PROBLEM REQUIREMENTS:
Line by line, reproduce the material below exactly.

DATA SECTION:

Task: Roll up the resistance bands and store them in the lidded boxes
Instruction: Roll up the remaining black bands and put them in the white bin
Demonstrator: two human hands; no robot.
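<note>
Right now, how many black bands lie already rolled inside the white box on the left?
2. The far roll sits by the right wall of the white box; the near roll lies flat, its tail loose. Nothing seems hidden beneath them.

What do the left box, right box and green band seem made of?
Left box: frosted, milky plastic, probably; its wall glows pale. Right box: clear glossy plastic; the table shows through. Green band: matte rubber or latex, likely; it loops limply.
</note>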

TASK RESULT:
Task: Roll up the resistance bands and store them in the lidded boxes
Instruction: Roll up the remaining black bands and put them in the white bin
Demonstrator: two human hands; no robot.
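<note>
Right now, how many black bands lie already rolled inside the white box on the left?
2. The far roll sits by the right wall of the white box; the near roll lies flat, its tail loose. Nothing seems hidden beneath them.

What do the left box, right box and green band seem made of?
Left box: frosted, milky plastic, probably; its wall glows pale. Right box: clear glossy plastic; the table shows through. Green band: matte rubber or latex, likely; it loops limply.
</note>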

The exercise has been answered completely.